Problem to solve: All lines below must be repeated exactly, with the pictures omitted.

Information shown:
################

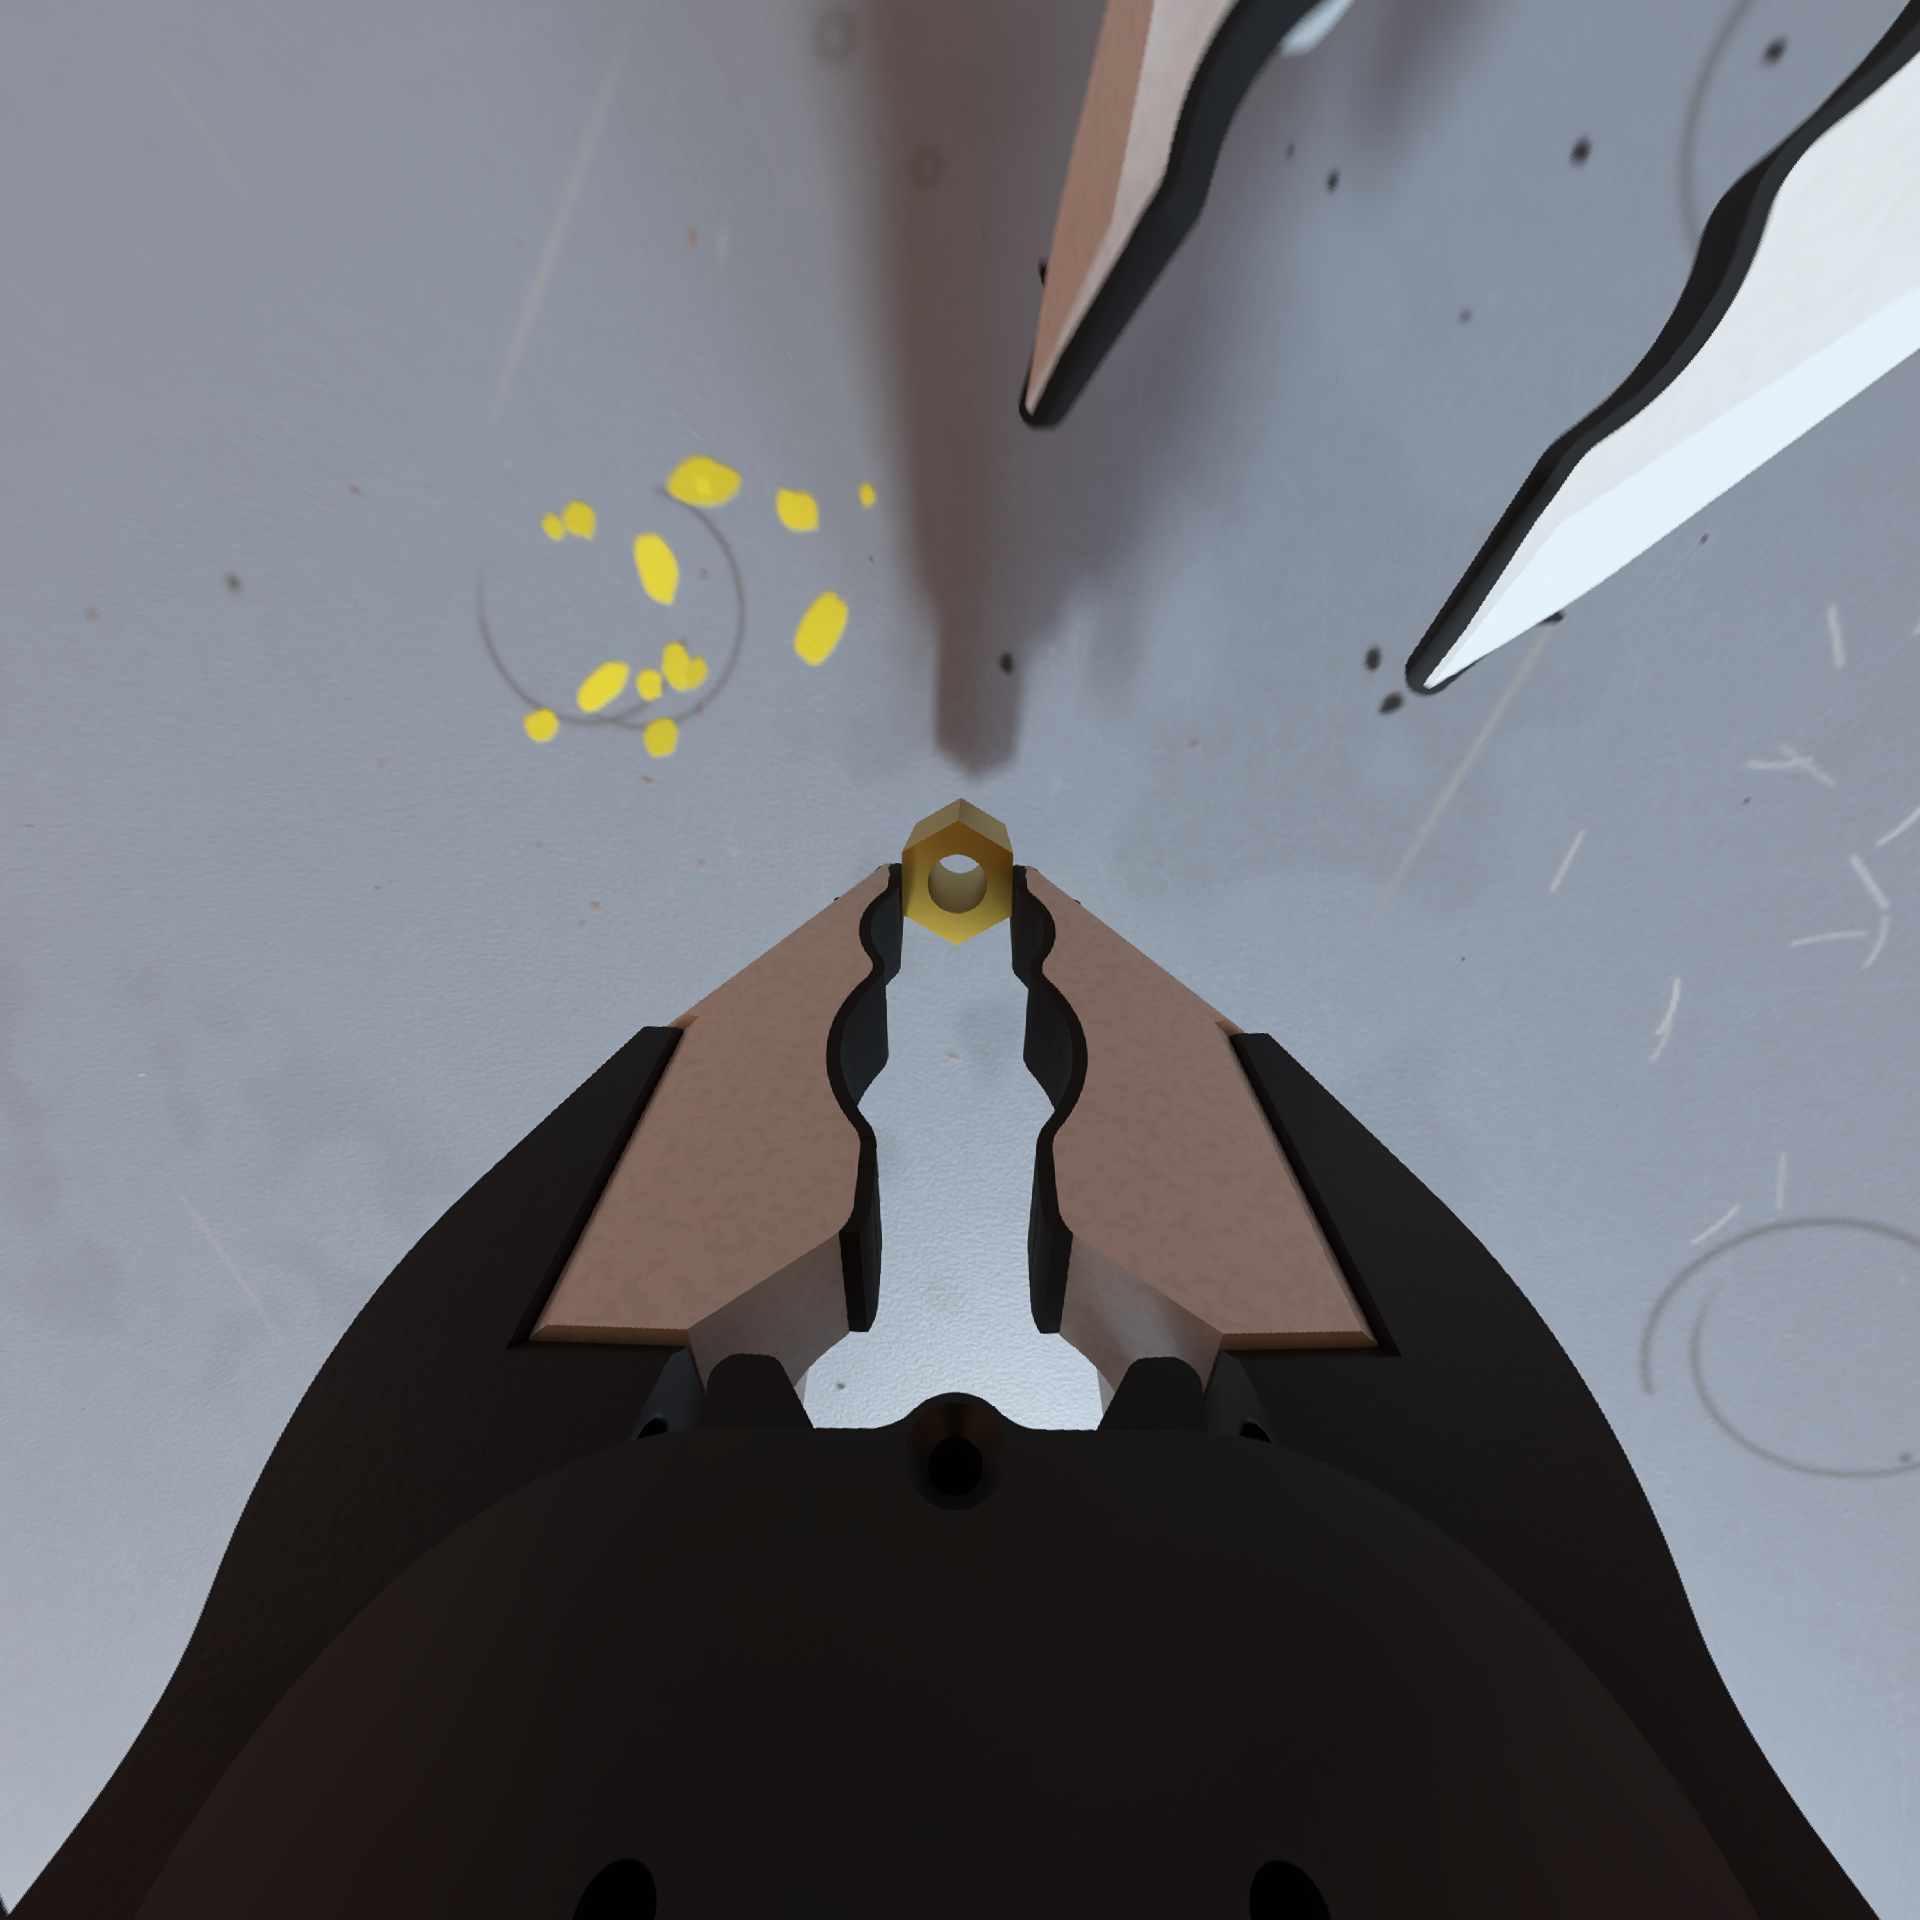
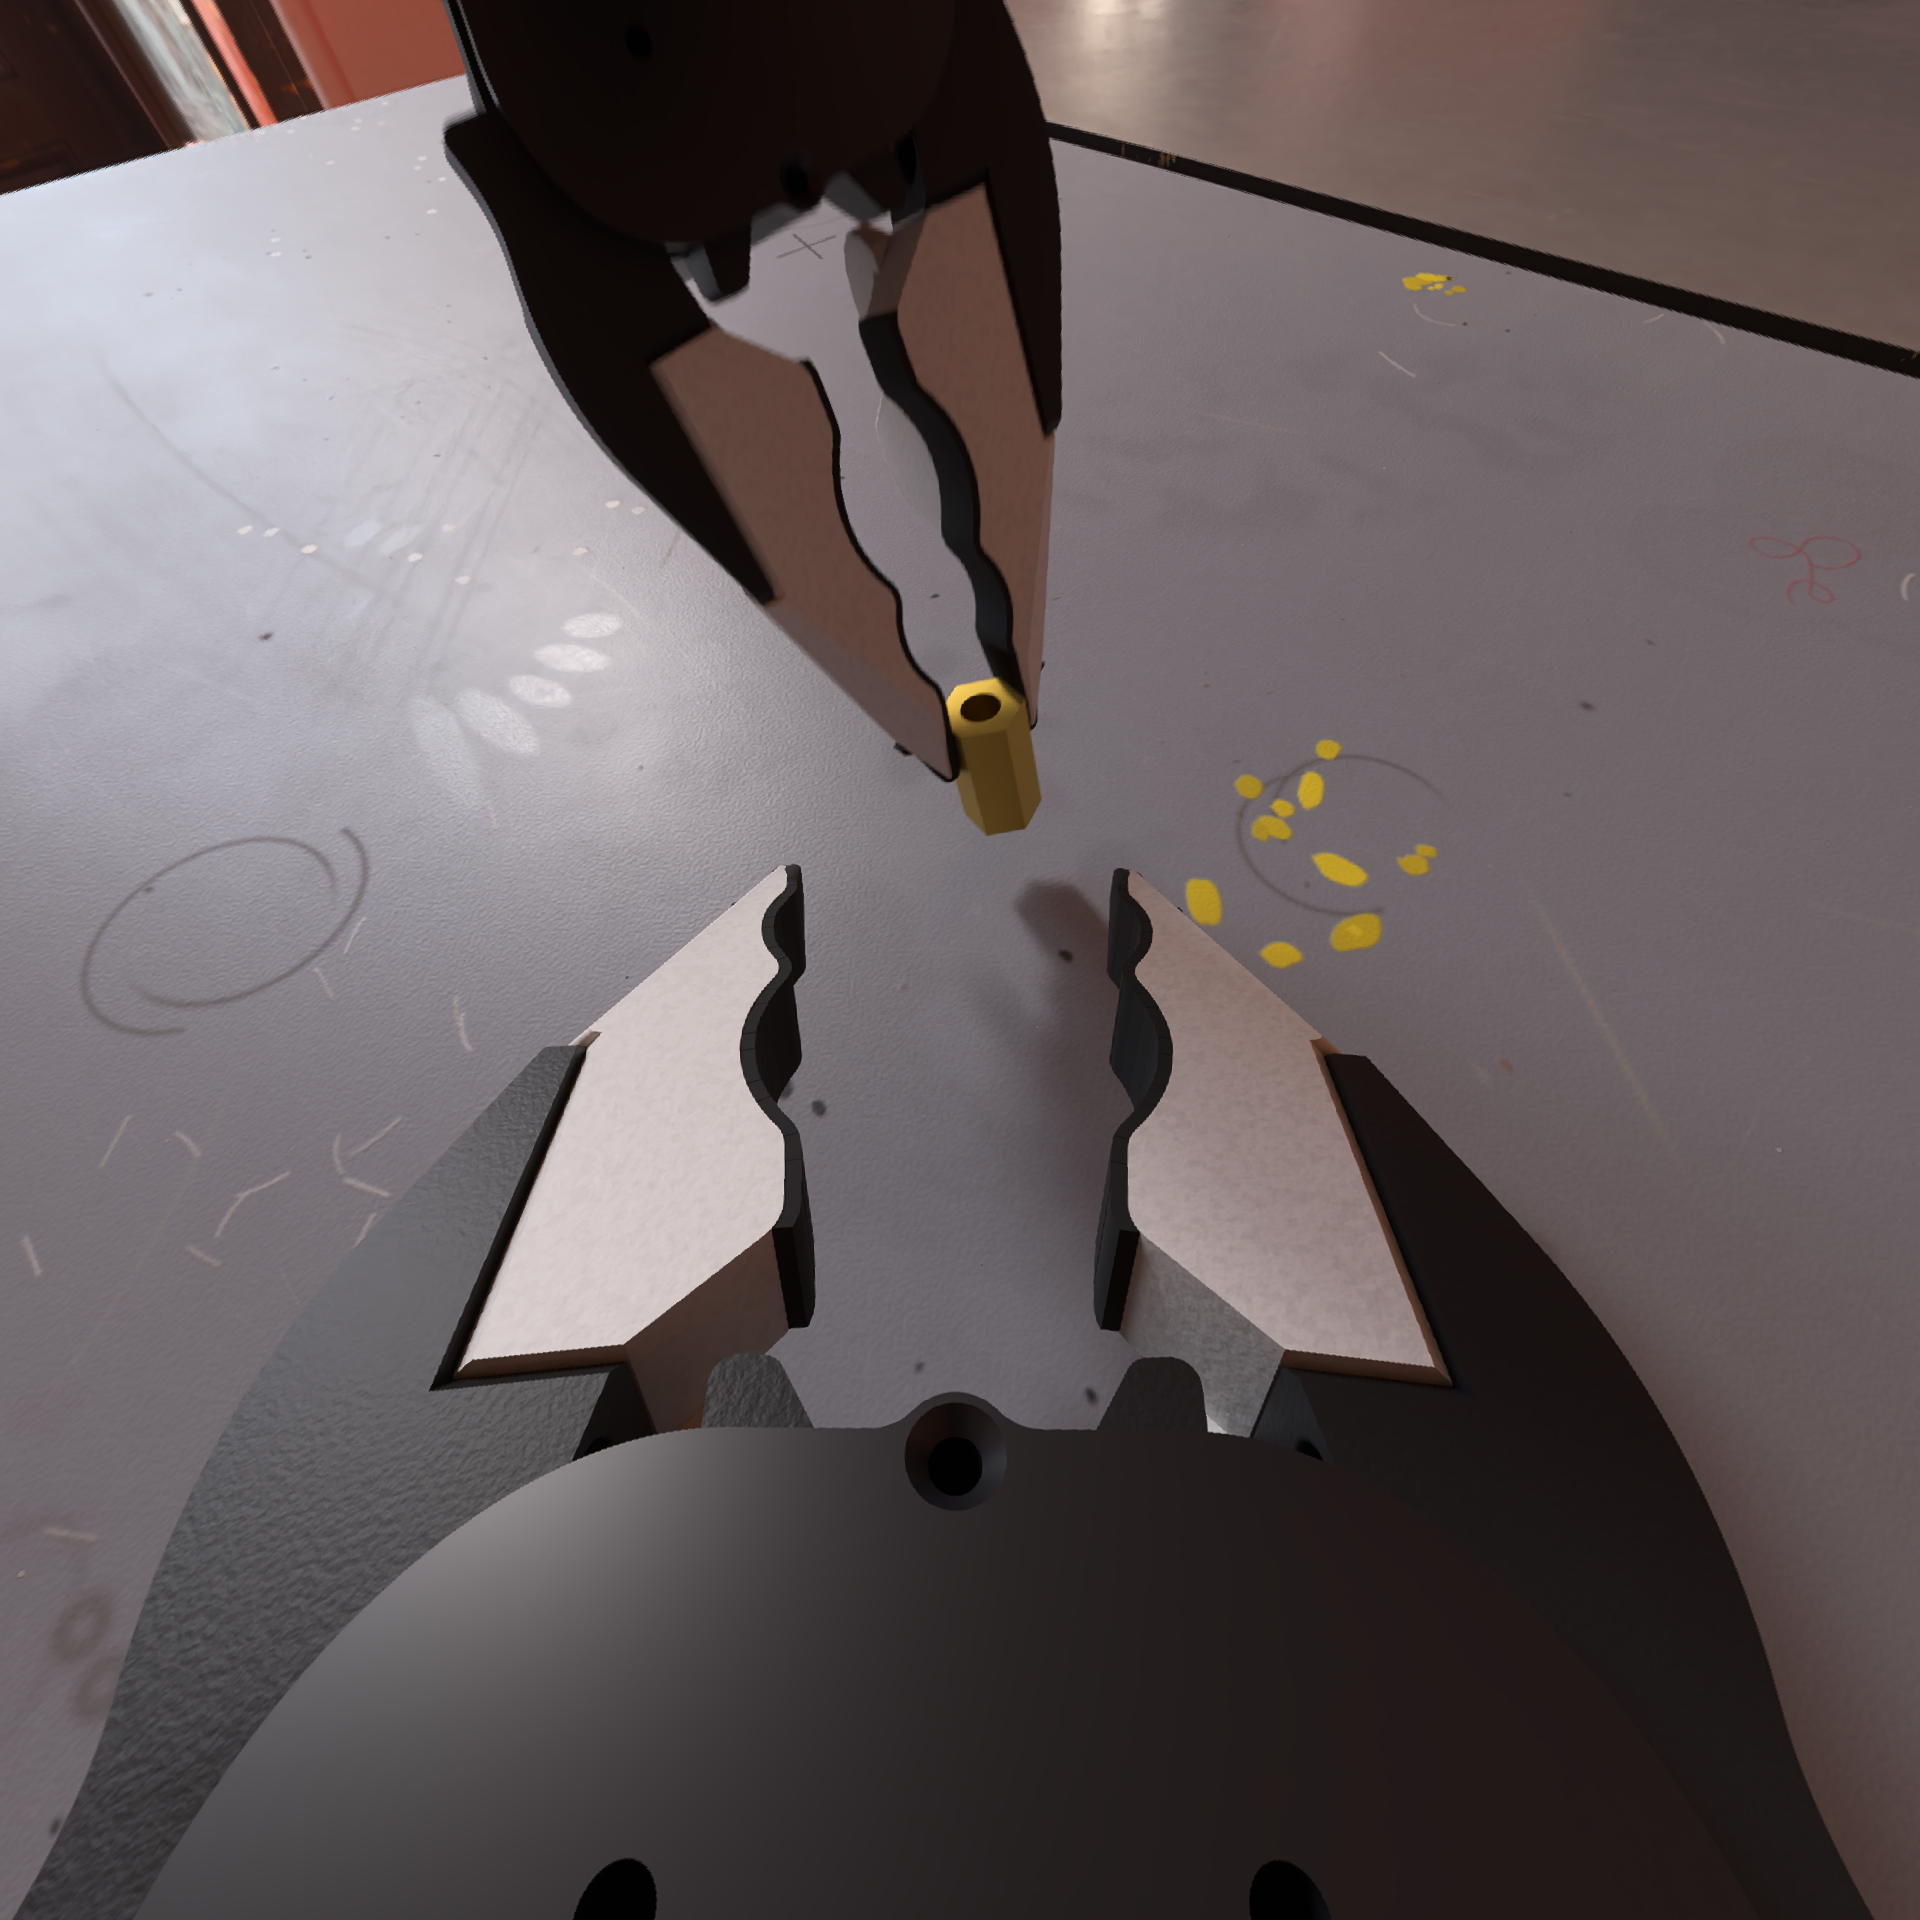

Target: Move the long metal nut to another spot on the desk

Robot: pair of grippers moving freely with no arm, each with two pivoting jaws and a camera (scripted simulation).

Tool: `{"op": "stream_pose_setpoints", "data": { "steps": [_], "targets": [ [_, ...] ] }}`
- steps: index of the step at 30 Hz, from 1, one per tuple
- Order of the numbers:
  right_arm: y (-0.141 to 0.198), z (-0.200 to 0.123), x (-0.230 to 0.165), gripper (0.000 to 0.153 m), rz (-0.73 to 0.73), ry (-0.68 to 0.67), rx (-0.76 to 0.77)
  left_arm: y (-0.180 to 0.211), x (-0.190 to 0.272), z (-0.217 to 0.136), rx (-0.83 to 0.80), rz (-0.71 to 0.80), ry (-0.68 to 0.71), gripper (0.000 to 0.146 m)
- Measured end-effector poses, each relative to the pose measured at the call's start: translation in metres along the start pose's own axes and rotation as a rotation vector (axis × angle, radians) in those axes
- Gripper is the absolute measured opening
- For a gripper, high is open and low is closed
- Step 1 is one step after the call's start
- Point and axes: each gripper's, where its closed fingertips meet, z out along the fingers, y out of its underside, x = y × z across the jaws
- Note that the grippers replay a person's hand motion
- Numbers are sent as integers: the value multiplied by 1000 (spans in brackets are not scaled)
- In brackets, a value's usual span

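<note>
The long metal nut (image 1: 956, 873) is a brass-yellow hexagonal sleeve with a round bore. My left gripper (image 1: 956, 883) is shut on it at the fingertips and holds it upright above the grey desk (image 1: 312, 1039). In the right wrist view the nut (image 2: 995, 756) hangs from the left gripper's tan fingers (image 2: 883, 644), clear of the desk, with its shadow below. My right gripper (image 2: 956, 883) is open and empty, just in front of and below the nut. Its pale fingers (image 1: 1621, 499) show at the upper right of the left wrist view.
Yellow paint blotches (image 1: 675, 603) lie on the desk left of the nut; they also show in the right wrist view (image 2: 1320, 862). Pencil circles and scratches mark the desk (image 2: 218, 935). The desk's dark far edge (image 2: 1455, 239) runs at the back right.
</note>
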Motion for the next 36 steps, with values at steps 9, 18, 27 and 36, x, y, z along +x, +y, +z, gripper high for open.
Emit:
{"op": "stream_pose_setpoints", "data": {
  "steps": [9,18,27,36],
  "targets": [
    [1,1,0,59,-2,-3,-6,34,-3,-4,-118,11,-2,20],
    [1,2,1,58,1,0,-8,18,7,9,-87,0,32,20],
    [1,1,-1,58,-12,-8,-5,17,1,-1,-71,-18,-32,45],
    [-10,-3,17,56,40,14,33,60,-65,-141,558,-453,-468,54]
  ]
}}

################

Completed exercise:
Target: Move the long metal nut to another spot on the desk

Robot: pair of grippers moving freely with no arm, each with two pivoting jaws and a camera (scripted simulation).

Tool: `{"op": "stream_pose_setpoints", "data": { "steps": [_], "targets": [ [_, ...] ] }}`
- steps: index of the step at 30 Hz, from 1, one per tuple
- Order of the numbers:
  right_arm: y (-0.141 to 0.198), z (-0.200 to 0.123), x (-0.230 to 0.165), gripper (0.000 to 0.153 m), rz (-0.73 to 0.73), ry (-0.68 to 0.67), rx (-0.76 to 0.77)
  left_arm: y (-0.180 to 0.211), x (-0.190 to 0.272), z (-0.217 to 0.136), rx (-0.83 to 0.80), rz (-0.71 to 0.80), ry (-0.68 to 0.71), gripper (0.000 to 0.146 m)
- Measured end-effector poses, each relative to the pose measured at the call's start: translation in metres along the start pose's own axes and rotation as a rotation vector (axis × angle, radians) in those axes
- Gripper is the absolute measured opening
- For a gripper, high is open and low is closed
- Step 1 is one step after the call's start
- Point and axes: each gripper's, where its closed fingertips meet, z out along the fingers, y out of its underside, x = y × z across the jaws
- Note that the grippers replay a person's hand motion
- Numbers are sent as integers: the value multiplied by 1000 (spans in brackets are not scaled)
- In brackets, a value's usual span

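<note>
The long metal nut (image 1: 956, 873) is a brass-yellow hexagonal sleeve with a round bore. My left gripper (image 1: 956, 883) is shut on it at the fingertips and holds it upright above the grey desk (image 1: 312, 1039). In the right wrist view the nut (image 2: 995, 756) hangs from the left gripper's tan fingers (image 2: 883, 644), clear of the desk, with its shadow below. My right gripper (image 2: 956, 883) is open and empty, just in front of and below the nut. Its pale fingers (image 1: 1621, 499) show at the upper right of the left wrist view.
Yellow paint blotches (image 1: 675, 603) lie on the desk left of the nut; they also show in the right wrist view (image 2: 1320, 862). Pencil circles and scratches mark the desk (image 2: 218, 935). The desk's dark far edge (image 2: 1455, 239) runs at the back right.
</note>
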Motion for the next 36 steps, with values at steps 9, 18, 27 and 36, x, y, z along +x, +y, +z, gripper high for open.
Emit:
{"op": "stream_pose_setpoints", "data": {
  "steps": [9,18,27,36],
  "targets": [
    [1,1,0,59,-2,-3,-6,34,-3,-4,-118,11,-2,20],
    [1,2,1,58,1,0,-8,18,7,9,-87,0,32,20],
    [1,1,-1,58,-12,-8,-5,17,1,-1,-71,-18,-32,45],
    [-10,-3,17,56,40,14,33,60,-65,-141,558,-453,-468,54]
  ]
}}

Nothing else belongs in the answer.